The popular theory that wealthier countries are happier isn't necessarily the case.
The pursuit of happiness
Predicting happiness is a bit like herding cats. Smarter (but not necessarily wiser) people than me have been trying to make such predictions for years. One who attempted it in the mid-1970s was the economist Richard Easterlin, who came up with the Easterlin Paradox. This was, of course, an era in which some people sought happiness through brightly coloured acrylic clothing with lapels the size and shape of Concorde wings, and which they were wise to keep well away from open flames.
But Easterlin did not deal with clothing of that kind, at least not directly. Instead, his theory dealt with the psychology of keeping up with the neighbours. He found that while rich people tended to be much happier than poor people - a discovery that would surely earn an Ig Nobel Prize today - rich societies tended not to be any happier than poor societies. As countries get richer, he found, their citizens do not get correspondingly happier.
At the time, the US economy was still emerging from the 1973 oil crisis, but even so, it was deemed a heretical challenge to the consumerist ideal. Others dubbed the process the "hedonic treadmill" in which people had to buy more and better things to retain the same level of happiness, a Sisyphean quest that was destined to end badly. As if having a wardrobe full of brightly coloured acrylic clothing was not already enough of a disaster.
The theory was, of course, quickly adopted by the nascent anti-consumerist movement and it has been taken as a kind of fact for the thick end of 35 years. Supporters will point out that although music lovers can now have their lifetime collection of music in a player not much bigger than a matchbox instead of thousands of LPs arranged in milk crates, they are not necessarily happier because, instead of marvelling at this technological advance, they now covet an iPad instead of their now inadequate iPod touch.
But now it seems the Easterlin Paradox is under serious attack. According to the economists Justin Wolfers and Betsey Stevenson, while it is true that rich people still tend to be much happier than poor people (I dub this the "well, duh" principle), better analysis of comparisons shows that wealthier countries are happier than poorer ones, and that as countries get richer, they tend to get happier.
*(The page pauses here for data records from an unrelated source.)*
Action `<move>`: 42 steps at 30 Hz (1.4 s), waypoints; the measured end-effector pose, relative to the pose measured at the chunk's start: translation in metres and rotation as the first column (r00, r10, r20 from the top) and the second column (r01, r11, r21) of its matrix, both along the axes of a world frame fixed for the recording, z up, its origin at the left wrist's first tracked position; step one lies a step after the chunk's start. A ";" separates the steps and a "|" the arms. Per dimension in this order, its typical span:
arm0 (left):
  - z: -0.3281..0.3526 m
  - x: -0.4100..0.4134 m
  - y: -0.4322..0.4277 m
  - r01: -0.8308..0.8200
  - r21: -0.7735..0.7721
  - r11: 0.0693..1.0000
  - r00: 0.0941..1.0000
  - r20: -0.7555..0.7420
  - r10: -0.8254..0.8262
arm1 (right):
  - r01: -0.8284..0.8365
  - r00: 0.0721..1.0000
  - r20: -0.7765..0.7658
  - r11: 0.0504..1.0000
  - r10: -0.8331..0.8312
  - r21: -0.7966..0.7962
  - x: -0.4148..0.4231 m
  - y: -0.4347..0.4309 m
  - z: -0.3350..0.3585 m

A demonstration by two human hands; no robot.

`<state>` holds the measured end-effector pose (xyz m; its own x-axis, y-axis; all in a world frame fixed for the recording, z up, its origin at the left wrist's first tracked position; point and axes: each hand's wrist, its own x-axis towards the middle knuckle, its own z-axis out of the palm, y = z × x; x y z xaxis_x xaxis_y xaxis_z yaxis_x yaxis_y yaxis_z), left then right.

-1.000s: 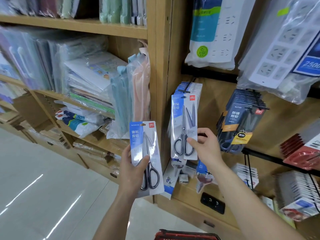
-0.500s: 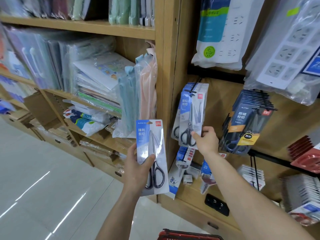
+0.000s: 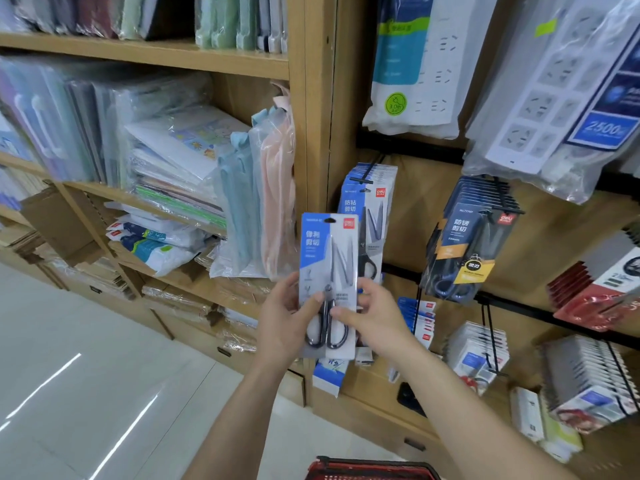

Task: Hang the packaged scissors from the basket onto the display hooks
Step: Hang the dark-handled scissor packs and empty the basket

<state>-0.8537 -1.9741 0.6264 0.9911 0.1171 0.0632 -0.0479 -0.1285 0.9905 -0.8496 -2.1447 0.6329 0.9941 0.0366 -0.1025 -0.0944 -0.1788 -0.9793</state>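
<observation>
Head camera: a person holds a packaged pair of scissors [image 3: 329,258] upright in both hands before wooden shelving [image 3: 317,98]. The left hand [image 3: 287,320] grips the card's lower left edge, with the thumb across the front beside the scissor handles. The right hand [image 3: 375,317] pinches the lower right edge, thumb on the front, its fingers curled behind the card and out of sight. Just beyond the fingertips, the card covers the left part of a stack of like scissor packs [image 3: 372,206] hanging on a black display hook [image 3: 375,164], whose tip cannot be made out. Right of the right hand hangs a darker stack of scissor packs [image 3: 467,237]. Below the wrists a red basket [image 3: 370,471] is cut off by the bottom edge, its contents unseen. The card's small print is blurred. Half a second earlier the left hand alone held the card while the right hand was at the hanging stack; the right hand has since come across to the card, which now stands higher.
</observation>
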 end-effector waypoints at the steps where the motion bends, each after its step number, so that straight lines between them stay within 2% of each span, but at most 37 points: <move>1: 0.002 0.002 0.001 0.015 0.030 0.999 1.000 0.001 -0.016 | 0.050 0.998 0.024 0.999 -0.050 -0.012 0.005 -0.005 0.000; 5: 0.004 0.008 0.012 0.063 0.208 0.976 0.998 -0.042 -0.055 | 0.173 0.981 0.109 0.980 -0.163 -0.093 0.026 -0.021 0.004; 16: 0.007 0.009 0.024 0.072 0.445 0.893 0.996 -0.071 -0.046 | 0.348 0.930 0.157 0.933 -0.332 -0.088 0.052 -0.030 0.005; 21: 0.007 0.013 0.024 0.099 0.588 0.802 0.995 -0.055 -0.083 | 0.345 0.932 0.204 0.907 -0.300 -0.240 0.073 -0.028 0.003; 26: 0.001 0.016 0.017 0.183 0.681 0.709 0.983 -0.116 -0.143 | 0.351 0.936 0.166 0.818 -0.310 -0.455 0.081 -0.033 -0.008; 31: -0.023 0.011 0.008 0.296 0.704 0.645 0.955 -0.233 -0.184 | 0.251 0.961 0.084 0.705 -0.264 -0.663 0.055 -0.049 -0.033; 36: -0.068 -0.001 -0.009 0.446 0.711 0.544 0.894 -0.382 -0.233 | -0.009 0.978 -0.156 0.719 -0.139 -0.695 0.009 -0.069 -0.084; 39: -0.108 -0.015 -0.019 0.575 0.672 0.467 0.816 -0.513 -0.266 | -0.160 0.947 -0.306 0.682 -0.098 -0.713 -0.030 -0.085 -0.125; 42: -0.150 -0.033 -0.029 0.698 0.588 0.408 0.711 -0.638 -0.296 | -0.263 0.878 -0.462 0.679 -0.127 -0.686 -0.071 -0.105 -0.166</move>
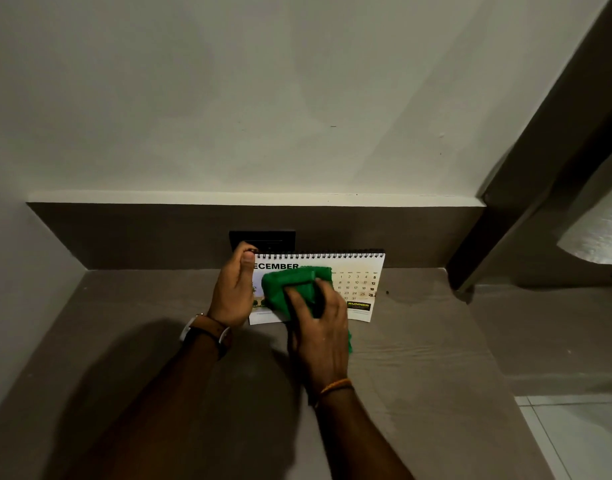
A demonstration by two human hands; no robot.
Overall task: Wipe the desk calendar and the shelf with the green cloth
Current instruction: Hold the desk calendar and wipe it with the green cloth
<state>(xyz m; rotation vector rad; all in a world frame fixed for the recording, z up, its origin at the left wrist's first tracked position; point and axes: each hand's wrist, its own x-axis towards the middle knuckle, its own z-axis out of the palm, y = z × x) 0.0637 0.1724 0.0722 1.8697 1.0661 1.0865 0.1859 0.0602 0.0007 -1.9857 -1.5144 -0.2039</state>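
Note:
A white spiral-bound desk calendar (361, 271) showing December stands upright on the grey-brown shelf (418, 341), close to the back wall. My left hand (232, 289) grips the calendar's left edge, thumb near the top corner. My right hand (318, 323) presses a bunched green cloth (287, 285) flat against the calendar's front face, over its left and middle part. The cloth hides the picture and part of the date grid. A fold of cloth hangs below my right palm.
A black wall socket plate (263, 239) sits on the dark back panel just behind the calendar's left corner. A dark slanted beam (539, 168) rises at the right. Pale floor tiles (574, 438) show past the shelf's right edge. A wall closes the left side.

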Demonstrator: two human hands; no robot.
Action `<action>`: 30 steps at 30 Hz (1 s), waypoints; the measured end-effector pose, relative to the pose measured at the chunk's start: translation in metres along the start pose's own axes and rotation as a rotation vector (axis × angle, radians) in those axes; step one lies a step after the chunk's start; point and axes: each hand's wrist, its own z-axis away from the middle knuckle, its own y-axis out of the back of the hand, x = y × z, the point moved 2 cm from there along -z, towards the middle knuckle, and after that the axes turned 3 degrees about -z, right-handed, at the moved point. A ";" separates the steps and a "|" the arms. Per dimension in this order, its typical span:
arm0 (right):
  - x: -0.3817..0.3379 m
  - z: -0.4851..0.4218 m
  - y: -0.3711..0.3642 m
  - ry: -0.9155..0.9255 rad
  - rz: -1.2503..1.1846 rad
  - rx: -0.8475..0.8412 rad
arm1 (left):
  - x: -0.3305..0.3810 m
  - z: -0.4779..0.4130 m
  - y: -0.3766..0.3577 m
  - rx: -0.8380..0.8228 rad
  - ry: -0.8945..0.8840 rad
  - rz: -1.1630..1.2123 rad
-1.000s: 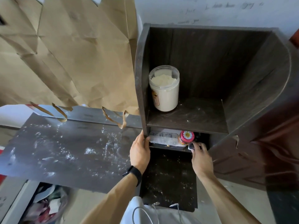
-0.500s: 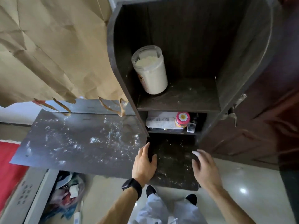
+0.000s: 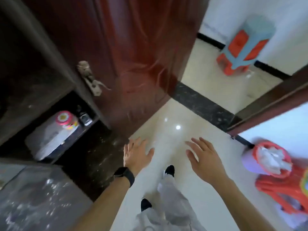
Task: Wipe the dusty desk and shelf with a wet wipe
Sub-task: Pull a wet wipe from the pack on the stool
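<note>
Both hands have come off the dusty boards and the view has swung right, toward the doorway. At far left lies the grey, dust-speckled table (image 3: 33,205). Above it is the dark wooden shelf unit (image 3: 33,84), whose low compartment holds a flat white packet (image 3: 48,139) with a pink-lidded round jar (image 3: 65,120) at its right end. Next comes the left hand (image 3: 136,153), a black band at its wrist. Its grip is wide, fingers spread and holding nothing, above the pale tiled floor (image 3: 166,114). The right hand (image 3: 205,157) hangs equally wide and empty. At far right sits a red plastic basket (image 3: 260,145) of crumpled white material. No wet wipe shows in either hand, and I cannot tell whether the white packet holds wipes. A wipe would likely be light, limp and damp, best pinched at a corner to draw it out, then pressed flat under the fingers.
</note>
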 end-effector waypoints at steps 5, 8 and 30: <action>0.081 0.109 0.075 -0.386 0.019 0.279 | 0.159 0.002 -0.002 -0.022 -0.464 -0.098; 0.122 0.173 0.110 -0.573 0.003 0.446 | 0.250 0.026 -0.017 -0.039 -0.651 -0.136; 0.467 0.450 0.198 -1.078 -0.155 0.515 | 0.708 0.151 -0.280 -0.247 -1.164 -0.418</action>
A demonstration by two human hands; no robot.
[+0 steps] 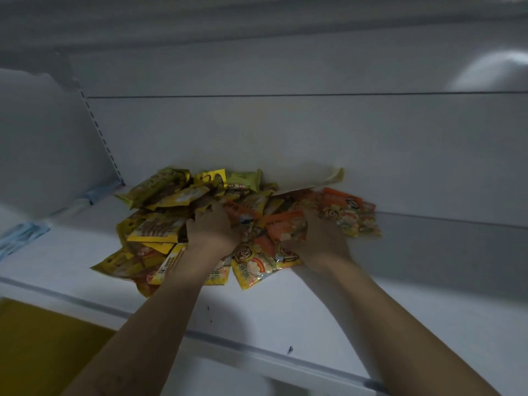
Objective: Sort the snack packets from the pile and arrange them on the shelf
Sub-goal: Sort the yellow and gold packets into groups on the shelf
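**Shelf** (pixel 314 310) with mixed pile (pixel 251 201) of snack packets, lying mid-shelf against the back panel. Left: yellow packets (pixel 160 227) spread toward the front edge, where a careless sweep could push them off. Centre: left hand (pixel 213 232) bent into the pile, fingertips buried, so its grasp cannot be told. Right: right hand (pixel 320 244), fingers curled round a bunch of orange packets (pixel 285 227). The film looks glossy and probably slippery, so a thick bunch may fan out and drop.
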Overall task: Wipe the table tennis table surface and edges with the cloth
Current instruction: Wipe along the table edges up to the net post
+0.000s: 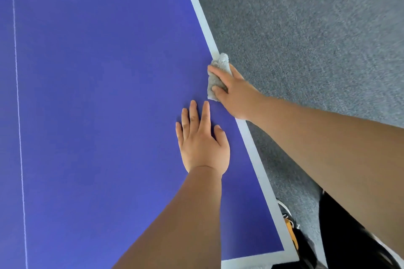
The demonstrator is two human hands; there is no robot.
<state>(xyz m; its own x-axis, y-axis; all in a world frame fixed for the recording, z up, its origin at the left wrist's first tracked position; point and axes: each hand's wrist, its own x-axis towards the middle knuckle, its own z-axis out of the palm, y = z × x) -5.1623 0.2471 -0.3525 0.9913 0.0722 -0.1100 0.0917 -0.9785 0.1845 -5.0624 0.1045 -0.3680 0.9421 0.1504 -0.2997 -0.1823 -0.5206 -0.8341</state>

This sits a little uneasily with data about the rate at which drugs such as Prozac are used in wealthier nations, but the more interesting factor is that a much better predictor for happiness is comparative: those who are richer than their peers and neighbours are happier regardless of how much money they have. All this is deeply troubling. I live next door to a wealthy family. I thought I was happy. Clearly I'm not. So I'm going to move to Musaffah. I hear there are some cats I can herd there.